“Menyatakan permohonan pemohon tidak dapat diterima,” kata Ketua MK, Suhartoyo, saat membacakan putusan perkara nomor 155/PUU-XXIII/2025 di ruang sidang MK, Senin (29/9/2025).
Dalam pertimbangan hukumnya, MK menilai permohonan itu tidak lazim dalam pengujian undang-undang. Petitum yang diminta pemohon dianggap tidak memiliki dasar hukum yang jelas karena tidak terdapat uraian maupun argumentasi hukum yang mendukung.
“Terlebih lagi, petitum angka 4 dan angka 5 juga tidak jelas dan kabur, karena tidak menjelaskan peraturan perundang-undangan mana yang oleh pembentuk undang-undang perlu dilakukan perubahan menyesuaikan dengan putusan a quo,” demikian isi putusan tersebut.

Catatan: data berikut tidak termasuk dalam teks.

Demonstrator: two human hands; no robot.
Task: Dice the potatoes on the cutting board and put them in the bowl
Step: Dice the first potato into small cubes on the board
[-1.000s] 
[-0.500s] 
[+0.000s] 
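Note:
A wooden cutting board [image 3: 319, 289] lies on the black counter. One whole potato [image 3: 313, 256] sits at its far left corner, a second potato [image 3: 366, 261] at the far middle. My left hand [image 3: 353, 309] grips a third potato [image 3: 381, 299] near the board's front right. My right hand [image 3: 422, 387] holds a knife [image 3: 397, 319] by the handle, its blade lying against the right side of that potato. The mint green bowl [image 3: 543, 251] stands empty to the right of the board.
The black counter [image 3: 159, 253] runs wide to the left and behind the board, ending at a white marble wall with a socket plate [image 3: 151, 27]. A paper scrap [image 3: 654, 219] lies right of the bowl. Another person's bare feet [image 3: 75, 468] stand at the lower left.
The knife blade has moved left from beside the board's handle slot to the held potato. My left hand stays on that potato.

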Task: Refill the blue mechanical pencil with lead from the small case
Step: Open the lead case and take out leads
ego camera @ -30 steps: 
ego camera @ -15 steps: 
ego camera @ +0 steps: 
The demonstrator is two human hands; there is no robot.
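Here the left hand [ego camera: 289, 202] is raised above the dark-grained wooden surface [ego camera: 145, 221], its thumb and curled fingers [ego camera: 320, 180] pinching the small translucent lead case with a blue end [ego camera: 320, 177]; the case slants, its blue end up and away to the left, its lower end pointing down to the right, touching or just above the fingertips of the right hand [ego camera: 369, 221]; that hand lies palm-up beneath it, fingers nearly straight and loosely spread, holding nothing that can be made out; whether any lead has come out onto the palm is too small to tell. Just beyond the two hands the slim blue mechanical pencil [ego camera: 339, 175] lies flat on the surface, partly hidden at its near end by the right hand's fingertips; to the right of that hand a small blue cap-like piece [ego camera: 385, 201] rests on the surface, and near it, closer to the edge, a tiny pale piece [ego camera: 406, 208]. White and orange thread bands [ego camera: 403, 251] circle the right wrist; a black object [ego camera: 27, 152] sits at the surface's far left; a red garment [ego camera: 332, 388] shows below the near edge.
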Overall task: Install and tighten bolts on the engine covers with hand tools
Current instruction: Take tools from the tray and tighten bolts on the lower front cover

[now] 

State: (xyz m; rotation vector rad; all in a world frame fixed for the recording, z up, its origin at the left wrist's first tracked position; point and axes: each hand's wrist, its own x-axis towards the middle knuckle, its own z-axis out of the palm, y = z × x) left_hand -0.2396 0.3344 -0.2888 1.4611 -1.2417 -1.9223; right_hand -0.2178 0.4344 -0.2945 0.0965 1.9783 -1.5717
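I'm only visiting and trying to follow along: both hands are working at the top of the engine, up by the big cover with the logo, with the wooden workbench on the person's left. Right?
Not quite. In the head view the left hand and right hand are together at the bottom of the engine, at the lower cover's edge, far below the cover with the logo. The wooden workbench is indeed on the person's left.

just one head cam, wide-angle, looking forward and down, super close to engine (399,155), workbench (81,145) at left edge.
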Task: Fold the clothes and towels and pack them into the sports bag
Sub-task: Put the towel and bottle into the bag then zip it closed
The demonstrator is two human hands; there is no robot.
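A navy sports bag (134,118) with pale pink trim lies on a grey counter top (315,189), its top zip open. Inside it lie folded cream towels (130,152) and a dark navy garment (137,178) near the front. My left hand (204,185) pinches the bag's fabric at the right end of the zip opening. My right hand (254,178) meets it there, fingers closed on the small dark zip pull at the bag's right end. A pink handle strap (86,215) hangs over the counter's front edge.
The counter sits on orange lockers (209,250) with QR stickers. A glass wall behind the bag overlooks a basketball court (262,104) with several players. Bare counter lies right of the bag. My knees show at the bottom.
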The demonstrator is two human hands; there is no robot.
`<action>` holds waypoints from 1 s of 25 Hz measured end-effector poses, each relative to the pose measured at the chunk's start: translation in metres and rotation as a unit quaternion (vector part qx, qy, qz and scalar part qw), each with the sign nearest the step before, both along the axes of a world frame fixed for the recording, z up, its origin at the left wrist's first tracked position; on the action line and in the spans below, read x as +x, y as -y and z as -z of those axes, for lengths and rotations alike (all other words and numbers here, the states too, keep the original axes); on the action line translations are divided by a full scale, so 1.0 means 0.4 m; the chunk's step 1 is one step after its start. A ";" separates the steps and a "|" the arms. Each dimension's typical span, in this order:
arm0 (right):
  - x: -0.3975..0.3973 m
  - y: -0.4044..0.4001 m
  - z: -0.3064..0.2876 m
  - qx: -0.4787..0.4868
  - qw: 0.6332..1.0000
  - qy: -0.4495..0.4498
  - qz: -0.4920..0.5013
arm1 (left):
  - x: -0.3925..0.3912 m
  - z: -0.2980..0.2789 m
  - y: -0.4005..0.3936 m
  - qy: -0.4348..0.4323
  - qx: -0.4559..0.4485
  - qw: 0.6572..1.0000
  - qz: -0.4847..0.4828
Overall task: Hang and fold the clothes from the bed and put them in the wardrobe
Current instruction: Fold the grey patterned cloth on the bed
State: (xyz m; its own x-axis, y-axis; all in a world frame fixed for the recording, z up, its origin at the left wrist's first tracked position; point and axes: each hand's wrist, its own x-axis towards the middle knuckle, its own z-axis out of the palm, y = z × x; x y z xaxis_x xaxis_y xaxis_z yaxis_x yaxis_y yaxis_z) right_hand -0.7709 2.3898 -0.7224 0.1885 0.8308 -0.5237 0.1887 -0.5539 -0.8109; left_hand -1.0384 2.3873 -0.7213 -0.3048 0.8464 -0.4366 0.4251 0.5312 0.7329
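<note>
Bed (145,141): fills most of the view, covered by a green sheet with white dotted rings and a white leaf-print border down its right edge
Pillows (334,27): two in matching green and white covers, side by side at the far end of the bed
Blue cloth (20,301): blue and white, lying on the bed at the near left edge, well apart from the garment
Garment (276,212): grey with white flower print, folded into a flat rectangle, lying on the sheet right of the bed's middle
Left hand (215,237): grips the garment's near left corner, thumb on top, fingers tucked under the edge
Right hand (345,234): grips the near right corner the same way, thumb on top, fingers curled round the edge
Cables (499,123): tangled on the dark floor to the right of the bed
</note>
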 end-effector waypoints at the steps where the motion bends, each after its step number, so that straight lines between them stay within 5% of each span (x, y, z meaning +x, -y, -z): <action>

MK menilai petitum yang diajukan menimbulkan ketidaksesuaian, inkonsistensi, serta ambiguitas antara alasan yang disampaikan pemohon. “Berdasarkan uraian pertimbangan hukum tersebut di atas, telah ternyata terdapat ketidaksesuaian antara dalil pemohon dalam posita dengan petitum. Oleh karena itu, tidak terdapat keraguan bagi Mahkamah untuk menyatakan permohonan pemohon adalah tidak jelas atau kabur (obscuur),” tulis putusan MK.
Sebelumnya, permohonan ini diajukan oleh Taufik Umar dan Timbul G. Simarmata. Mereka beralasan pernah mengalami ancaman terhadap hak hidup karena adanya kolom agama di KTP.
Kuasa hukum pemohon, Teguh Sugiharto, menjelaskan bahwa Taufik Umar pernah menghadapi situasi berbahaya ketika tinggal di Poso, Sulawesi Tengah. “Taufik ini dalam perjalanan dari Poso ke Kota Palu beberapa kali menemukan sweeping KTP, yang pada waktu itu banyak terjadi kekerasan bahkan pembunuhan karena identitas di kolom agama,” kata Teguh dalam sidang yang digelar secara daring, Rabu (3/9/2025).
Atas pengalaman tersebut, pemohon meminta MK menghapus kolom agama dari KTP. Mereka juga menuntut agar Pasal 61 ayat (1) dan Pasal 64 Undang-Undang Nomor 23 Tahun 2006 tentang Administrasi Kependudukan, khususnya terkait kata “agama” dan “kepercayaan”, dinyatakan tidak berlaku.